Warren Buffett defends buybacks to Berkshire Hathaway shareholders
Warren Buffett has offered a full-throated defence of share buybacks in his annual letter to Berkshire Hathaway shareholders, saying stock purchases by Berkshire and the dozens of publicly traded companies it owns are a boon to investors.
The comments on Saturday from the 92-year-old investor were made in the shortest annual letter he has published in decades.
They come weeks after a new tax on stock buybacks went into effect in the US. The tax was one of the few revenue raising measures that found unanimous support among Democrats in the Senate when they passed the Inflation Reduction Act, president Joe Biden’s sweeping climate and tax law.
“When you are told that all repurchases are harmful to shareholders or to the country, or particularly beneficial to CEOs, you are listening to either an economic illiterate or a silver-tongued demagogue (characters that are not mutually exclusive),” Buffett wrote.
The Berkshire chief executive said that when repurchases were “made at value-accretive prices” it benefited all shareholders, pointing to investments his company made in American Express and Coca-Cola in the 1990s.
While Berkshire has stopped buying new shares in those businesses, buybacks completed by AMEX and Coca-Cola have boosted the sprawling conglomerate’s ownership in the two companies and made Berkshire their largest investor.

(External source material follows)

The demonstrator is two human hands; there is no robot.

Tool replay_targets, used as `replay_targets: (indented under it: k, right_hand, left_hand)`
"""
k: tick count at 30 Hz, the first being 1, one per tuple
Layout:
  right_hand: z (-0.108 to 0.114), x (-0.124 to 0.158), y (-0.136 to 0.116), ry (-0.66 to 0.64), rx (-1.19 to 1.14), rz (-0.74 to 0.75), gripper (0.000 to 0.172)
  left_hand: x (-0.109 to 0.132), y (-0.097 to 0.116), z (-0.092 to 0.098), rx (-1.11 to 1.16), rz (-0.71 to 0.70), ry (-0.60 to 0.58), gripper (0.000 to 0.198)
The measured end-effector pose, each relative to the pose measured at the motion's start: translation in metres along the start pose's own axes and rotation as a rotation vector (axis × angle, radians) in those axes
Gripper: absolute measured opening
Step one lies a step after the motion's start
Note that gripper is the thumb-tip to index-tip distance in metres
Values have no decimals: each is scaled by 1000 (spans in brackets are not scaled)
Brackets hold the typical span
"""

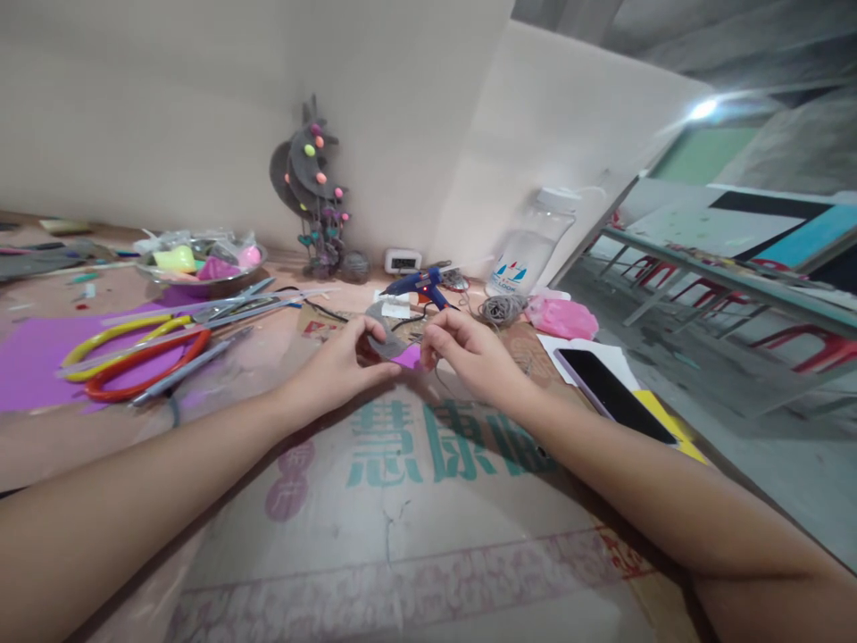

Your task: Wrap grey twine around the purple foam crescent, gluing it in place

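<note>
My left hand [345,362] is closed round a curved grey felt piece [385,338], with thumb and fingers on its left side. A small purple piece [408,357] shows between my two hands, against the felt's lower edge. To the right, my right hand [472,353] is pinched, and a thin grey thread [439,379] trails from its fingertips. What else those fingers cover is hidden. Just beyond my hands lies a blue glue gun [419,283] with a small red light showing.
Scissors with yellow and red handles [147,362] lie on purple felt [33,357] at left, near a metal bowl [228,284] of craft pieces. A felt moon ornament [312,179] leans on the wall. At right are a bottle [532,246], grey yarn [502,309] and a phone [612,393].
</note>
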State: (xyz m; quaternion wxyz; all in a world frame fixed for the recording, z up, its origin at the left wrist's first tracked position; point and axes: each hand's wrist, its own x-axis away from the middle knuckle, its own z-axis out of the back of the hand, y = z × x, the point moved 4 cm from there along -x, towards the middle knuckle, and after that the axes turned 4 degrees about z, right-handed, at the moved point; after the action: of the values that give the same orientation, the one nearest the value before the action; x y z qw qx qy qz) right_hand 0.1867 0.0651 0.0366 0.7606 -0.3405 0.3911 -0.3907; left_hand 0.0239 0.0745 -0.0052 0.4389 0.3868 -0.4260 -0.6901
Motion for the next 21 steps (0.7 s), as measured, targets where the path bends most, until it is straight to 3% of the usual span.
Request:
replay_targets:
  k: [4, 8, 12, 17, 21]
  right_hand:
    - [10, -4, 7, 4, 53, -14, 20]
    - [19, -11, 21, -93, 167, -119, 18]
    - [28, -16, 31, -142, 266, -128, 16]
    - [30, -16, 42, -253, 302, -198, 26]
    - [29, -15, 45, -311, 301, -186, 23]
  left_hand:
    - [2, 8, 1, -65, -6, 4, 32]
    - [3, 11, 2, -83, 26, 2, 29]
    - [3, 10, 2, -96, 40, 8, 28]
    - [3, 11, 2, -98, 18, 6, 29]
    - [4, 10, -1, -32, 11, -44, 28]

Berkshire has ramped up purchases of its own stock in recent years, particularly at times when Buffett was finding few appealing investment alternatives. The company spent $7.9bn last year buying up its own shares.
Repurchases this year will be taxed for the first time, with officials projecting stock buybacks could generate $74bn in revenues for the US Treasury over the next decade, a figure that could rise further if US policymakers increase the 1 per cent tax rate.

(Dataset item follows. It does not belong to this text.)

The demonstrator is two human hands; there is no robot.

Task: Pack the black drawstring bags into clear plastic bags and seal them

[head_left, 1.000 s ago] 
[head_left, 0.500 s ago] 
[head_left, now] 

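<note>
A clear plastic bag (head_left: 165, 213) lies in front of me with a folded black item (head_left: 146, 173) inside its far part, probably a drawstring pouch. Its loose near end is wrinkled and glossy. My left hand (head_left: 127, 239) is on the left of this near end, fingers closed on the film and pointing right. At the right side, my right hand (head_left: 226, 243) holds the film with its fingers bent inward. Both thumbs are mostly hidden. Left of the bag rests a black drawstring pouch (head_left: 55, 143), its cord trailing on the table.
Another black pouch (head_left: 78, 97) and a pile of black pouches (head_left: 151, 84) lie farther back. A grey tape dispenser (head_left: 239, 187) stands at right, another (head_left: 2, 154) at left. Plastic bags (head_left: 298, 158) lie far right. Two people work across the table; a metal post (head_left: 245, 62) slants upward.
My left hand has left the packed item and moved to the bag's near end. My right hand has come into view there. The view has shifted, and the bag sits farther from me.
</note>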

Buffett told shareholders on Saturday that he expected Berkshire to pay much more in taxes over the coming years as the sprawling conglomerate grows, calculating that the company had paid $32bn in taxes over the past decade.
“We owe the country no less: America’s dynamism has made a huge contribution to whatever success Berkshire has achieved — a contribution Berkshire will always need,” he wrote. “We count on the American Tailwind and, though it has been becalmed from time to time, its propelling force has always returned.”

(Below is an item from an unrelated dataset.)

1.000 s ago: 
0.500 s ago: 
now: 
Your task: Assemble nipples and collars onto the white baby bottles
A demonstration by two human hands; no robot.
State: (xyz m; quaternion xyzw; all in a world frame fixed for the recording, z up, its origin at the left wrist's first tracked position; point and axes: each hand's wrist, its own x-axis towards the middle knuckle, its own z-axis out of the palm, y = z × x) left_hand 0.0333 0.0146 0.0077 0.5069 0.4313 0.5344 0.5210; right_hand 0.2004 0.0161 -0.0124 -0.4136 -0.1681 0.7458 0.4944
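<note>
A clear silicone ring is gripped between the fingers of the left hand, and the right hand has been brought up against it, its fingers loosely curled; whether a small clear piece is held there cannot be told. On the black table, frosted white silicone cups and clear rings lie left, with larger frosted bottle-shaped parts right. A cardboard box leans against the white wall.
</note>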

Buffett offered few nuggets of wisdom in an annual letter that is normally poured over by the investing public for his thoughts on investment and the world.
This year’s missive included almost a page of quotes from his longtime partner Charlie Munger.
The letter was a brief 10 pages, about half the length of his letters since 2000. His letters have got shorter as he has aged; however the hundreds of pages he has written to shareholders since the 1970s mean that investors only have to thumb through his archives to find his views.
Berkshire reported an $18.2bn profit in the fourth quarter of 2022, down more than 50 per cent from the prior year. For the full year, the company swung to a net loss of $22.8bn, from a profit of $89.8bn in 2021.
However those figures are dramatically altered by the swings in prices of Berkshire’s $309bn stock portfolio, which gyrated last year as financial markets were swept by volatility. Accounting rules require Berkshire to report those unrealised gains and losses each quarter in its results.
Buffett said this measurement was “100 per cent misleading when viewed quarterly or even annually”.
The company’s underlying businesses, which includes the BNSF railroad and Dairy Queen ice cream purveyor, generated a $6.7bn profit in the final three months of the year, down 8 per cent from the prior year.
Buffett said the full-year operating earnings of $30.8bn were a record high for Berkshire.